A second factor is something you have, i.e. your phone, a hardware token, or access to a shared secret you don't store in your head.
Password managers kind of mangle the idea and turn the password from something you know to something you have.
The idea of "something you have" is that the thing can't be duplicated. As soon as it can, it's no longer "something you have". Any number of people might have it. A person who has it might not be you.
SMS hijacking, for example, converts your phone-based authentication to a password, where the password is your phone number. (Since an attacker who knows that number can pass the test.)
TOTP starts its life as a password.
Sms hijacking doesn't "convert" anything anymore than someone with a telephoto lens "converts" an old-style hardware token to a password. (Yes, I know the p in otp is password, and called that because it's entered by the user.
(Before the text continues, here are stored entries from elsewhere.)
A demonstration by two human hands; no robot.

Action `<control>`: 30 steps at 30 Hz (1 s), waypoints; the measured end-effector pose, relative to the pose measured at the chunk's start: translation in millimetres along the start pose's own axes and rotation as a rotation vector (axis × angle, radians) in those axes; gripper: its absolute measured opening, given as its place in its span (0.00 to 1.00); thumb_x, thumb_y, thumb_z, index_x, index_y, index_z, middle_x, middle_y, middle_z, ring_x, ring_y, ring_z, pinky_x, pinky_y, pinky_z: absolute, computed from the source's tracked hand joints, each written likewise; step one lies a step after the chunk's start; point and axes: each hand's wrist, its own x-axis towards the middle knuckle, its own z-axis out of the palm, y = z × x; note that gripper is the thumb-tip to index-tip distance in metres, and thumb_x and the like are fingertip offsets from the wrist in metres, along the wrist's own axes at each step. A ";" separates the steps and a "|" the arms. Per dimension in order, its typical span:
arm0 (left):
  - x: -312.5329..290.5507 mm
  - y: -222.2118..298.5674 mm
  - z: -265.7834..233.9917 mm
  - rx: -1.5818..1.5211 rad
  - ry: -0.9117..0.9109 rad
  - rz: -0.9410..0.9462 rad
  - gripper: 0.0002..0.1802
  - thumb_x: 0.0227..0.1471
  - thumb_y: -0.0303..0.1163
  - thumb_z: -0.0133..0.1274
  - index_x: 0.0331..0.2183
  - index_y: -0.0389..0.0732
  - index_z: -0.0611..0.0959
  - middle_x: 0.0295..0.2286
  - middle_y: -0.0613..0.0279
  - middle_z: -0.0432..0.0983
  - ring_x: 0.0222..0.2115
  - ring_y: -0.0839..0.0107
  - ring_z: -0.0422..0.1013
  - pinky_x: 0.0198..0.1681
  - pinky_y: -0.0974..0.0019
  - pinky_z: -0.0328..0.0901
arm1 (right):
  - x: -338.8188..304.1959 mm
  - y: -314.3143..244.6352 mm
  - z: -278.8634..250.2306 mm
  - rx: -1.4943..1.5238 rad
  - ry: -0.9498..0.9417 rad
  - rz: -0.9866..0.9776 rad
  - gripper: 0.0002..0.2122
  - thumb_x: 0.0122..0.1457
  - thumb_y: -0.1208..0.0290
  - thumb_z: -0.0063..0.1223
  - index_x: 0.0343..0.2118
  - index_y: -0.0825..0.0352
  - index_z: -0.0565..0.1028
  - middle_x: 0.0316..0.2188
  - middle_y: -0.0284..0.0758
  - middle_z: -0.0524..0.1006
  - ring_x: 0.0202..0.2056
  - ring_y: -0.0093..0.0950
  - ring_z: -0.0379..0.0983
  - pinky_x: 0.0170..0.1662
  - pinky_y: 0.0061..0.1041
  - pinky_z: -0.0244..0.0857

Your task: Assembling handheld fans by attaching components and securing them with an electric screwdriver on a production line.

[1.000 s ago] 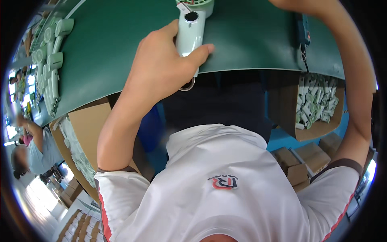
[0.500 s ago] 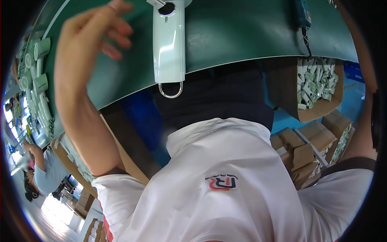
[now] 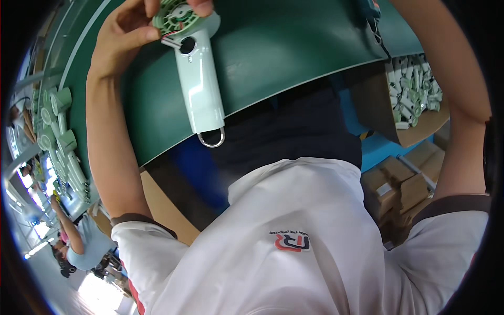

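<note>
A pale green handheld fan lies on the green bench top, its handle toward me and a metal loop hanging past the front edge. Over the fan's round head is a green spoked fan grille, with a grey part in its middle. My left hand grips the grille at its left side, thumb in front. Of my right hand, only a fingertip shows at the upper edge, pressing the grille's right side; the rest is out of frame. Thin wires and a small metallic piece stick out by the handle's round dark opening.
Several green fan bodies lie at the bench's left side. A teal corded tool is at the upper right. Below the bench edge, an open carton holds many small green-white parts. More cartons stand lower right. Another person is at far left.
My left hand, empty before, now holds the green grille at the fan's head. A right fingertip has come in there. The fan has shifted left and tilted.
</note>
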 end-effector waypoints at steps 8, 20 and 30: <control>-20.7 -29.9 -64.7 0.247 0.152 -0.007 0.38 0.44 0.39 0.74 0.52 0.32 0.76 0.46 0.56 0.79 0.47 0.64 0.76 0.53 0.62 0.68 | -47.5 11.2 15.3 0.124 -0.027 0.044 0.19 0.46 0.69 0.73 0.43 0.68 0.84 0.30 0.47 0.83 0.34 0.42 0.80 0.39 0.38 0.72; -8.4 -8.6 7.7 0.029 -0.061 0.122 0.37 0.46 0.16 0.69 0.57 0.33 0.71 0.41 0.63 0.78 0.45 0.75 0.75 0.45 0.72 0.71 | 55.4 -44.3 -36.4 -0.141 -0.430 0.107 0.11 0.56 0.67 0.65 0.38 0.68 0.83 0.26 0.46 0.79 0.29 0.45 0.76 0.34 0.41 0.68; -10.6 -12.3 13.7 0.136 -0.016 0.275 0.28 0.42 0.26 0.74 0.44 0.28 0.78 0.32 0.57 0.83 0.31 0.77 0.77 0.34 0.71 0.70 | 74.8 -78.5 -30.8 -0.122 -0.291 0.614 0.14 0.54 0.63 0.72 0.36 0.69 0.85 0.18 0.41 0.75 0.19 0.26 0.68 0.25 0.31 0.59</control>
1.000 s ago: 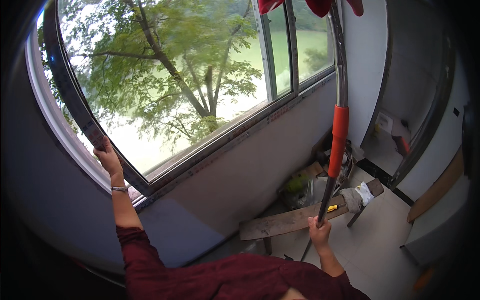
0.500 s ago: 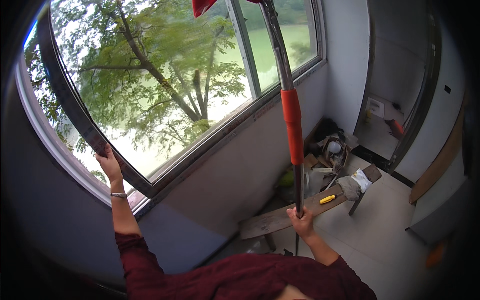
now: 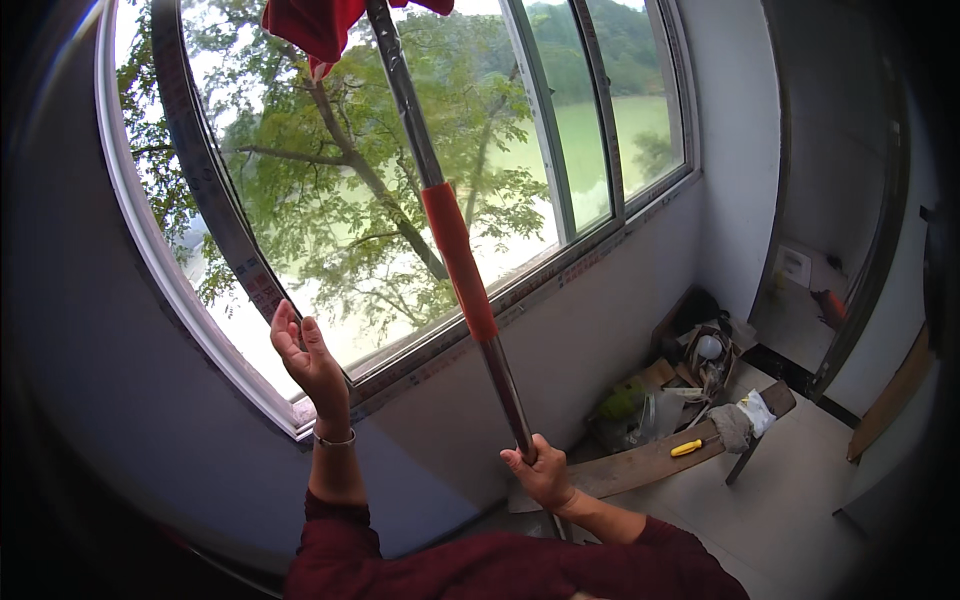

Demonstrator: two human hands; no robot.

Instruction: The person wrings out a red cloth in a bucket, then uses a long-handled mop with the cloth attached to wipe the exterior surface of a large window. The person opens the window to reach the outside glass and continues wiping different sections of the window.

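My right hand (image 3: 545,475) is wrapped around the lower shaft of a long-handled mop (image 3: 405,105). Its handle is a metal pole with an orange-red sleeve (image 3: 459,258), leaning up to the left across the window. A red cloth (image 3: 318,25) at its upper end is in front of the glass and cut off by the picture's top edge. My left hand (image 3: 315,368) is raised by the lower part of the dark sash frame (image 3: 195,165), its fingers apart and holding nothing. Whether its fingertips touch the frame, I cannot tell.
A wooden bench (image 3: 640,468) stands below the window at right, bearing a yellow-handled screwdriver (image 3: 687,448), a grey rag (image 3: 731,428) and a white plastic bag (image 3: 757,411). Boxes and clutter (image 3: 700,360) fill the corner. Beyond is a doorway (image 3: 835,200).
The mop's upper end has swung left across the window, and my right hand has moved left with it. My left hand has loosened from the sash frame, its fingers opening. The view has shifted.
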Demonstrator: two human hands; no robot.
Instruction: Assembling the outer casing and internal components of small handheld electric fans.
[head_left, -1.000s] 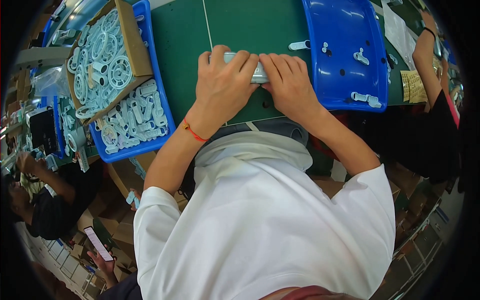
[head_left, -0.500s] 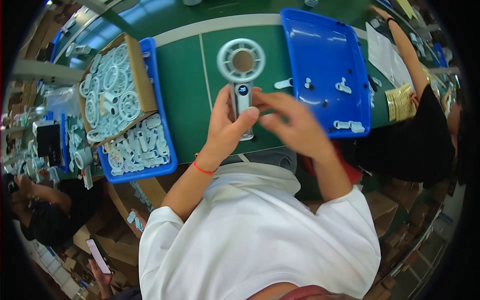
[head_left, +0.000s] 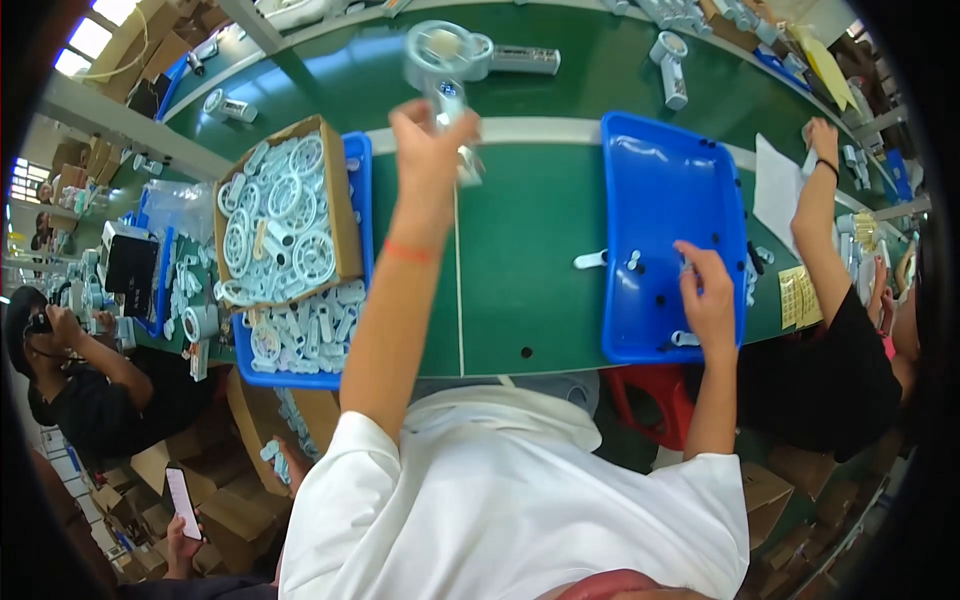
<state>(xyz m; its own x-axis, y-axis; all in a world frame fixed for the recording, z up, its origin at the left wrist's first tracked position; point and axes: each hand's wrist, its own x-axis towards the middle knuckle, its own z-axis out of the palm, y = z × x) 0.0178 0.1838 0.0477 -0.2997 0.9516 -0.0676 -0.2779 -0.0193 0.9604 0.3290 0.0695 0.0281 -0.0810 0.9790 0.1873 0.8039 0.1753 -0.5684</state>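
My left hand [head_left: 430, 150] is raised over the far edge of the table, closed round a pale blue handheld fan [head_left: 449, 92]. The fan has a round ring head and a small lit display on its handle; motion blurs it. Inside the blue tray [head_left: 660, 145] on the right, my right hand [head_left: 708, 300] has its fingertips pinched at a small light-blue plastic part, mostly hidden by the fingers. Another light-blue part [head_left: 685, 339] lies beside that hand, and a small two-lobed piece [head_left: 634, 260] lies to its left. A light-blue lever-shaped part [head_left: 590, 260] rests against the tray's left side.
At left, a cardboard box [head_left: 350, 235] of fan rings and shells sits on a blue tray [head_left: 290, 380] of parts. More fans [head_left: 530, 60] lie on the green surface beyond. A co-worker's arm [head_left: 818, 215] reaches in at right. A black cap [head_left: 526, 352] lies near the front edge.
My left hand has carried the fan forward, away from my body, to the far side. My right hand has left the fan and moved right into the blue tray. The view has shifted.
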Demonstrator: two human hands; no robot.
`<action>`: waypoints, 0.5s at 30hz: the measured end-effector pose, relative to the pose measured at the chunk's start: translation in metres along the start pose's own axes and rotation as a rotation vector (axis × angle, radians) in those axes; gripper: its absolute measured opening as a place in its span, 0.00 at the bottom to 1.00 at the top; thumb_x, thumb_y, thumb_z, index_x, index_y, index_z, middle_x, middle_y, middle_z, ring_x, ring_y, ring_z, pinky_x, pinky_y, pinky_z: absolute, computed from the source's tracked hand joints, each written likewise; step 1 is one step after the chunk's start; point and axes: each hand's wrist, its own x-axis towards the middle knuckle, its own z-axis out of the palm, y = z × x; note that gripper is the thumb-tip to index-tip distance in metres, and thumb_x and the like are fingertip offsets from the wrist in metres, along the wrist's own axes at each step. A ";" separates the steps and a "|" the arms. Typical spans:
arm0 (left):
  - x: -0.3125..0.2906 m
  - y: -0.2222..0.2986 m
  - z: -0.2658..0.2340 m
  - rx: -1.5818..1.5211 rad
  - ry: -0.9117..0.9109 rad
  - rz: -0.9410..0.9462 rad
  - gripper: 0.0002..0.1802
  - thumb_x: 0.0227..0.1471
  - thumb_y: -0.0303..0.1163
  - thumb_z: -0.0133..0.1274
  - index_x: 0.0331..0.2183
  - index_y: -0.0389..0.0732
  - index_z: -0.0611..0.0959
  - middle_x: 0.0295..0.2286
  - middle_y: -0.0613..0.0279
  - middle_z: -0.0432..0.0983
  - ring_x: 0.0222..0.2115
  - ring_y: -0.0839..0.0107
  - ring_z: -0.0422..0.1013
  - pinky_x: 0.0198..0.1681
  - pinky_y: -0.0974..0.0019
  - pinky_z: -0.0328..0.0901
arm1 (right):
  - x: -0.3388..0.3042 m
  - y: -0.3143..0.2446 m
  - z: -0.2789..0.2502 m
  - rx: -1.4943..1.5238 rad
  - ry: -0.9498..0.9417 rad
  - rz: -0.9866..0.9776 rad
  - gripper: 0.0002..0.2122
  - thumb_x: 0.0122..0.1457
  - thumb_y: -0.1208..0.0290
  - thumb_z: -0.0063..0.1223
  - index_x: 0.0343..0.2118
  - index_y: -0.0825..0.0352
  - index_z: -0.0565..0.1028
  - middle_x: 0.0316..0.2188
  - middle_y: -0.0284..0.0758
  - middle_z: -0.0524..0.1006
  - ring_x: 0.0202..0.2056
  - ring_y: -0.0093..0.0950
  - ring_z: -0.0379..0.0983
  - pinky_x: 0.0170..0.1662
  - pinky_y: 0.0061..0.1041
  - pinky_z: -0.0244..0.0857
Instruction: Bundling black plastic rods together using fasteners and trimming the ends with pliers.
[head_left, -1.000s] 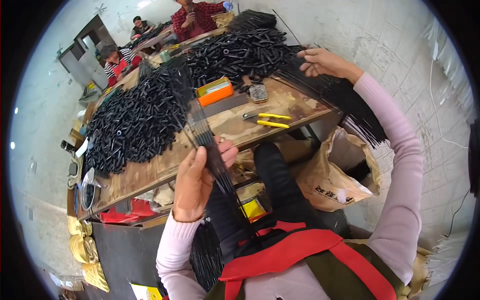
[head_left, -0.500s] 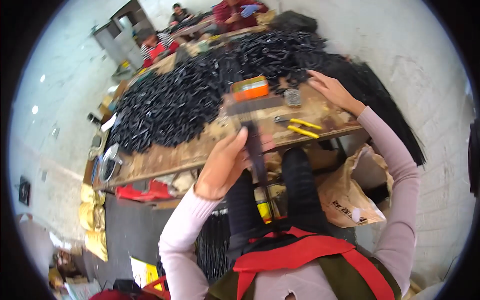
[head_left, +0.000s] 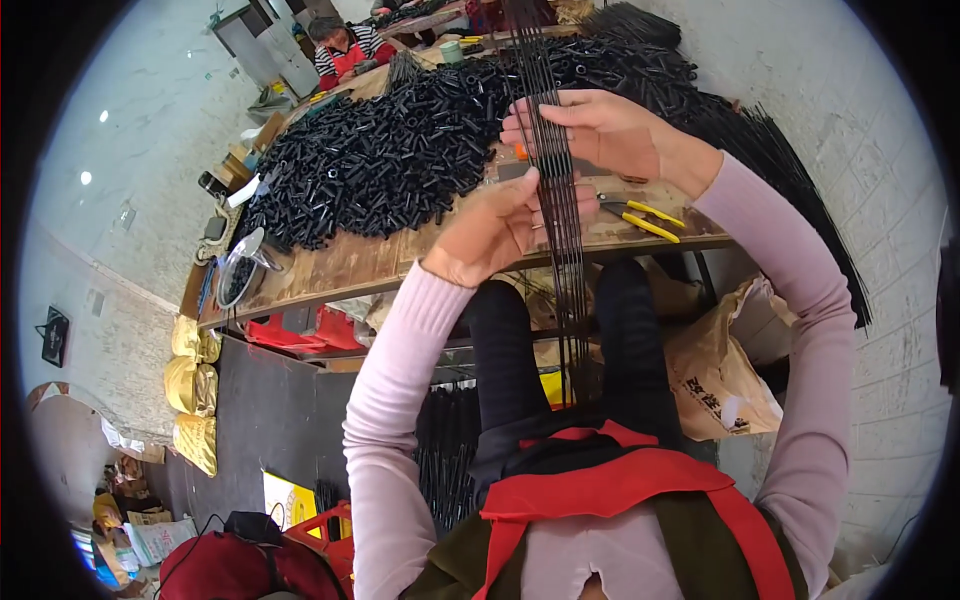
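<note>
A bundle of long thin black rods point(head_left: 567, 265) stands nearly upright before me, spread a little like a fan, its lower end reaching between my knees. My left hand point(head_left: 485, 230) grips it around the middle, thumb in front and fingers behind. Higher up, my right hand point(head_left: 615, 135) has its thumb across the front of the rods and its fingers behind them. Beyond my hands on the bench lies a big heap of short black tubular pieces point(head_left: 370, 165). Yellow-handled pliers point(head_left: 645, 218) rest to the right of the rods. An orange container point(head_left: 521, 152) is mostly hidden by my right hand.
More long black rods point(head_left: 790, 180) hang over the wooden bench's point(head_left: 330, 275) right end. A clear bowl point(head_left: 242, 268) sits at its left end. Below stand a brown paper bag point(head_left: 725, 360) and a red stool point(head_left: 315, 330). Another person point(head_left: 345, 55) sits at the far side.
My right hand has come from the bench's right side to the rods and taken hold of them. The bundle is raised, and my right hand covers much of the orange container.
</note>
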 end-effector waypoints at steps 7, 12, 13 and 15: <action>-0.015 -0.019 0.015 0.048 0.123 0.058 0.22 0.67 0.35 0.35 0.52 0.26 0.68 0.46 0.44 0.74 0.45 0.60 0.75 0.50 0.62 0.70 | -0.021 0.002 0.028 -0.067 0.050 0.168 0.19 0.64 0.70 0.49 0.55 0.75 0.66 0.52 0.43 0.73 0.54 0.32 0.70 0.60 0.30 0.62; 0.004 -0.004 -0.003 -0.021 0.007 0.086 0.25 0.67 0.39 0.34 0.52 0.27 0.69 0.47 0.46 0.73 0.48 0.59 0.72 0.52 0.60 0.68 | -0.011 -0.002 0.030 -0.291 0.213 -0.046 0.18 0.61 0.69 0.55 0.51 0.73 0.71 0.45 0.40 0.78 0.47 0.28 0.75 0.52 0.27 0.70; 0.004 -0.006 -0.009 -0.168 -0.024 0.094 0.26 0.67 0.42 0.33 0.52 0.28 0.69 0.48 0.46 0.73 0.49 0.58 0.71 0.54 0.59 0.66 | -0.016 0.000 0.037 -0.366 0.221 -0.026 0.16 0.61 0.69 0.55 0.49 0.72 0.72 0.41 0.38 0.78 0.43 0.26 0.77 0.46 0.25 0.72; 0.000 -0.027 -0.031 -0.206 -0.008 0.073 0.30 0.66 0.47 0.31 0.54 0.30 0.68 0.50 0.46 0.71 0.52 0.55 0.69 0.58 0.56 0.61 | -0.030 0.015 0.046 -0.503 0.216 0.070 0.12 0.61 0.70 0.54 0.45 0.69 0.75 0.34 0.34 0.79 0.33 0.20 0.77 0.32 0.19 0.73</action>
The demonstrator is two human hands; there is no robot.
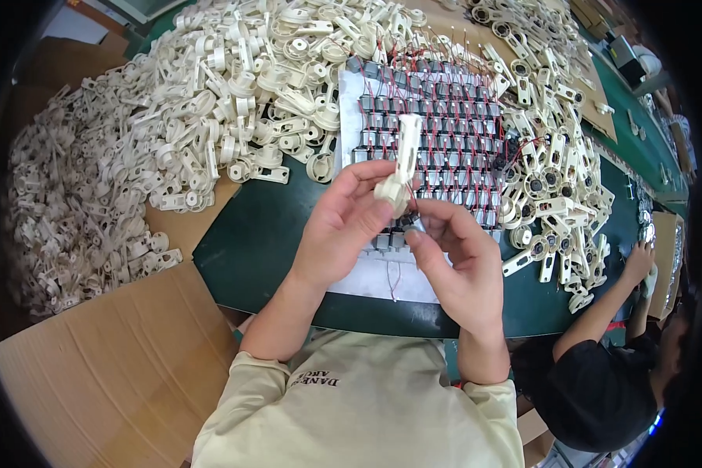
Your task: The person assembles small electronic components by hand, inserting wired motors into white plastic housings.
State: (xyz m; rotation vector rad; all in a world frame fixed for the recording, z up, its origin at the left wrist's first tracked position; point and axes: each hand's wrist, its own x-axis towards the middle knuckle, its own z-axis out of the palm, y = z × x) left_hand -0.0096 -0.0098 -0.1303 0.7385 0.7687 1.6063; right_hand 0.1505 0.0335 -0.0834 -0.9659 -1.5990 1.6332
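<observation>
A cream plastic housing point(407, 148) with a long slotted handle stands upright in my left hand point(335, 230), its round end between the thumb and fingers. Close against that end, my right hand point(468, 269) pinches a small dark motor point(413, 222) between thumb and fingertips. The inside of the housing's round end is turned from view. Behind both hands, rows of small grey motors point(452, 140) with red and black wires cover a white sheet point(390, 286).
A large heap of cream housings point(234, 86) fills the left and far left. More housings, several with dark round parts inside point(554, 207), lie at the right. A cardboard flap point(101, 351) rises at lower left on the green table's point(261, 242) side. Another person point(600, 382) works at right beside a carton point(667, 257).
</observation>
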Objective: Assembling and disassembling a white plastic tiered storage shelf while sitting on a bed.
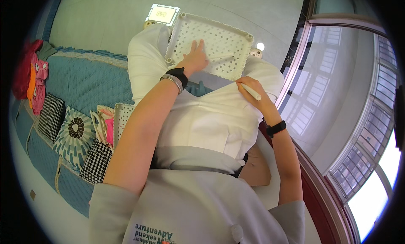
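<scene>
A shallow white tray or basket (184,22) with a scalloped rim and a grey star pattern rests across my knees, tilted. My left hand (195,59) reaches over its near left side, fingers stretched out over the starred surface; whether the fingertips touch it I cannot tell. At the tray's near right corner is my right hand (258,92), its fingers closed around a white, pen-shaped stick (252,91). The tip of the stick is hidden by my fingers. That hand is close to the rim and above my white trousers (202,121).
On my left runs a sofa with a blue quilted cover (93,73). It holds a sunburst cushion (76,132), houndstooth cushions (51,115), bright clothes (40,75) and another starred white basket (120,121). To my right are a window frame (301,62) and glass panes.
</scene>
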The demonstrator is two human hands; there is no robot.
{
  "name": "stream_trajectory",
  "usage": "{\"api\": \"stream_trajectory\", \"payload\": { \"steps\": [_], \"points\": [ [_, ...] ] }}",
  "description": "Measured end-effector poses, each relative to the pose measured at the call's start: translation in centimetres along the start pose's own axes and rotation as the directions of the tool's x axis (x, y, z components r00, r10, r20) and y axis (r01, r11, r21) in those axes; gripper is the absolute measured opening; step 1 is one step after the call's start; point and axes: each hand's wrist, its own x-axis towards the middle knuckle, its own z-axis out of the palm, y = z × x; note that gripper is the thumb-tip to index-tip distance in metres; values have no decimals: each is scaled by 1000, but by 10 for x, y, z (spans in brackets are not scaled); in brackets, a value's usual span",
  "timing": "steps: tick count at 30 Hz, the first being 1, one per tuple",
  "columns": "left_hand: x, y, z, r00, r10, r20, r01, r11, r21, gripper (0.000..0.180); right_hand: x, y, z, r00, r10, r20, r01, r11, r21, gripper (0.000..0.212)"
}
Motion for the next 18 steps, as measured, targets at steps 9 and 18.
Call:
{"api": "stream_trajectory", "payload": {
  "steps": [9, 18],
  "points": [
    [6, -42, -24, 830, 174, -529, -118, 983, 139, 25, -5, -2, -2, 997, 74, 25, -74, 997, -16, 16],
    [-17, -103, -32, 859, -168, -484, 63, 972, -225, 10, -6, -38, -23, 954, 288, -88, -278, 954, 112, 19]
  ]
}}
It's not a password in terms of a factor you "know" because it's time-limited.)
These are also fluid ideas that are used to describe roughly different failure modes for different types of authentication:
Passwords are thought of as things the user can disclose.
Totp and other "second factors" are thought of as things that must be stolen, or if disclosed have a very short viability time.
Biometric are things that can't be disclosed, but can be lost, and (and when properly implemented) not stolen.
You're trying to argue that these categories of authentication factors have hard lines and definitions when they're fluid categories being used to think about failure modes of a method. Each specific authentication method has its own strengths and weaknesses.
Also, sms hijacks require a lot more than simply "knowing" a phone number. While sim cloning and ss7 attacks are known and very possible, they're still fairly complex. You can also social engineering tech support at phone companies to activate your sim for an account, but that is also significantly more difficult than simply "knowing" a phone number and also a failure of the authentication the phone carrier is using.
It seems to me you are ascribing properties to "something you have" that aren't warranted. The "something you have" needs to prove you were party to the initial exchange, not necessarily that you were the only one present -- that's why we use two factors, and not only TOTP.
Similarly, they can grab the shared secret from the server.
It’s marginally better than a password manager (though some of those support TOTP now), since they can’t pull all your credentials by keylogging your master password.